L'attaccante ecuadoriano, in campo da pochi minuti al posto di Correa, realizza il gol che consente ai Biancocelesti di vincere 2-1 sul campo del Sassuolo e restare sul podio. I Giallorossi ritrovano il successo con il Brescia, battuto 3-0.

©Getty Images

Roma-Brescia 3-0 (Smalling 49', Mancini 57', Džeko 67')
La Roma ritrova la vittoria in campionato dopo la sosta e sale al quarto posto in classifica. All’Olimpico, i Giallorossi non danno scampo al Brescia, battuto 3-0 grazie ai gol - tutti nella ripresa - dei centrali difensivi Chris Smalling e Gianluca Mancini e del bomber Edin Džeko.

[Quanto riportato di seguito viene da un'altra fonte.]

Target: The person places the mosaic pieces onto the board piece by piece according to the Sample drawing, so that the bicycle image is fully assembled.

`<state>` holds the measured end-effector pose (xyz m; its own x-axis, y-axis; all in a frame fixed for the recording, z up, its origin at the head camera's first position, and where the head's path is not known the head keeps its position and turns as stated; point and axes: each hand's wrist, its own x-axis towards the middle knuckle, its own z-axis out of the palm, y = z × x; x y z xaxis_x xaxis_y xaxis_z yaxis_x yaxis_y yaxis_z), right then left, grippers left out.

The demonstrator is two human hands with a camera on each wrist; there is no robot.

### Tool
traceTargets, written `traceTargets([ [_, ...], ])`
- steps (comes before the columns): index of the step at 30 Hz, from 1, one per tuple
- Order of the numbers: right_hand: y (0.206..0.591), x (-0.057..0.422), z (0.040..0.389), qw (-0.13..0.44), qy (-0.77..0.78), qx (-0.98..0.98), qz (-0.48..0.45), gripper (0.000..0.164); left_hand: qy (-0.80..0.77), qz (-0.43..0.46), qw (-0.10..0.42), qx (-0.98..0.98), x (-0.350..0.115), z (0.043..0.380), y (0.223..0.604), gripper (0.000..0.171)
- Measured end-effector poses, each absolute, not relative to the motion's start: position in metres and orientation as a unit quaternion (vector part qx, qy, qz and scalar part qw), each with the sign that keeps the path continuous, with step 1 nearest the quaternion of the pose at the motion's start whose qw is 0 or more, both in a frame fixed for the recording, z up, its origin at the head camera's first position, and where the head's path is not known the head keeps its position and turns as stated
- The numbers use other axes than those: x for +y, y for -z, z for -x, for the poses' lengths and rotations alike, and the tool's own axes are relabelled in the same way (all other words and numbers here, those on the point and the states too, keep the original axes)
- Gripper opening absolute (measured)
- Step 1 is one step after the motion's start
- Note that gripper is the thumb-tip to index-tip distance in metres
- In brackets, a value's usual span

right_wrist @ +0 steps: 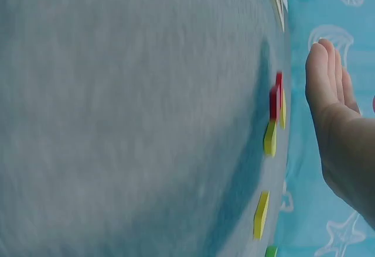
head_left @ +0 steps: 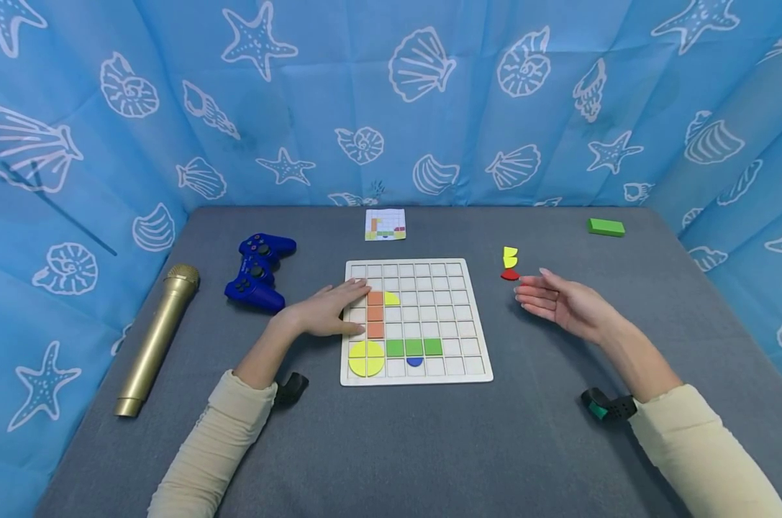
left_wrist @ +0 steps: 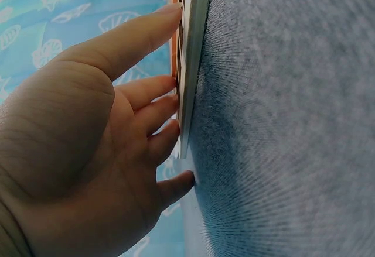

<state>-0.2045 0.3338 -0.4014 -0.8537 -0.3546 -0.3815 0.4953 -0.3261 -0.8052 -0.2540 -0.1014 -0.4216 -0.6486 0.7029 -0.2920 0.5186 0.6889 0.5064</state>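
A white grid board (head_left: pixel 452 309) lies in the middle of the table. Its left edge is under the fingertips of my left hand (head_left: pixel 326 309), which rests there with fingers extended and spread. On the grid sit a column of orange squares (head_left: pixel 375 314), a yellow quarter piece (head_left: pixel 391 298), a yellow circle made of quarters (head_left: pixel 367 358), a row of green squares (head_left: pixel 414 347) and small blue pieces (head_left: pixel 415 361). My right hand (head_left: pixel 568 306) hovers right of the board, fingers loosely straight and holding nothing. Just beyond its fingertips are red pieces (right_wrist: pixel 274 102) and yellow pieces (head_left: pixel 510 257).
Behind the board lies a printed pattern card (head_left: pixel 385 224). A green block (head_left: pixel 606 227) is at the back right. On the left are a blue game controller (head_left: pixel 257 273) and a gold microphone (head_left: pixel 157 342). A blue shell-print curtain (head_left: pixel 429 122) surrounds the table.
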Motion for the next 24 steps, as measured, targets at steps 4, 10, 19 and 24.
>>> traceTargets([
  [4,0.400,0.349,0.206,0.249,0.826,0.501,-0.070,0.032,-0.193,-0.345,0.239,0.887,-0.101,0.255,0.422,0.079],
  [10,0.399,0.371,0.209,0.230,0.845,0.477,-0.075,0.034,-0.193,-0.346,0.239,0.887,-0.101,0.255,0.423,0.080],
  [19,0.397,0.398,0.212,0.151,0.816,0.545,-0.121,0.024,-0.193,-0.343,0.243,0.887,-0.102,0.254,0.422,0.079],
  [24,0.403,0.405,0.212,0.116,0.747,0.640,-0.141,0.041,-0.193,-0.343,0.241,0.887,-0.102,0.254,0.423,0.079],
])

Nel primo tempo la squadra di Paulo Fonseca fatica a trovare sbocchi, ma nella ripresa si scatena. La svolta arriva dopo due minuti, su un corner battuto dal rientrante Lorenzo Pellegrini: Smalling prende l’ascensore e di testa fa centro complice la deviazione di Andrea Cistana.

Otto minuti e arriva il raddoppio, con una super giocata di Mancini, riportato in difesa dopo tante prestazioni positive a centrocampo: l’ex giocatore dell’Atalanta, sulla sponda proprio di Smalling, indovina una correzione da attaccante di razzo che non lascia possibilità di intervento a Jesse Joronen.

Viene annullato un gol a Nicolò Zaniolo, che salterà la prossima partita a Verona per aver rimediato un’ammonizione sotto diffida. Il tris lo realizza Džeko, che festeggia il sesto centro in campionato. Anche al Brescia di Fabio Grosso viene annullata una rete realizzata da Florian Ayé, per il tocco di mano dell’attaccante francese.

Finisce 3-0 per la Roma, da questo pomeriggio i pensieri di Paulo Fonseca e della sua squadra sono tutti rivolti alla UEFA Europa League e all’İstanbul Başakşehir.


Sassuolo-Lazio 1-2 (Caputo 45'; Immobile 34', Caicedo 90'+1')
La Lazio conquista la quinta vittoria consecutiva in campionato e si conferma al terzo posto in classifica. Al Mapei Stadium i Biancocelesti passano 2-1 grazie al gol nel recupero di Felipe Caicedo, dopo che Francesco Caputo aveva risposto al vantaggio del capocannoniere del campionato Ciro Immobile.

Nel primo tempo la squadra di Simone Inzaghi parte bene: Joaquín Correa impegna sul primo palo Andrea Consigli, poi Immobile devia involontariamente la conclusione di Sergej Milinković-Savić. Al 34’ la Lazio passa: il “Tucu” Correa pesca Immobile in area, che calcia di piatto destro e fa centro con l’involontaria collaborazione del portiere avversario. Per il bomber della nazionale è il gol numero 15 in campionato. 

Dopo una bella azione di Alfred Duncan, allo scadere del primo tempo la squadra di Roberto De Zerbi pareggia. Sugli sviluppi di un corner, Caputo è puntuale all’appuntamento sul secondo palo sulla sponda di testa di Federico Peluso - un ex - e in spaccata fa centro. Per “Ciccio” è la rete numero 6 in questo campionato.

A inizio ripresa Inzaghi opta per un doppio cambio, che non snatura tatticamente la squadra: escono Luiz Felipe e il capitano Senad Lulić, entrano Bastos e Jordan Lukaku. Duncan e Filip Djuričić si rendono pericoloso, ma è l’ultima la sostituzione decisiva dell’allenatore Biancoceleste.

Caicedo, subentrato a Correa, riceve il pallone da Luis Alberto, lo protegge e di destro mette nel sacco alla sinistra di Consigli: per la Lazio è festa grande, per il Sassuolo una beffa amara.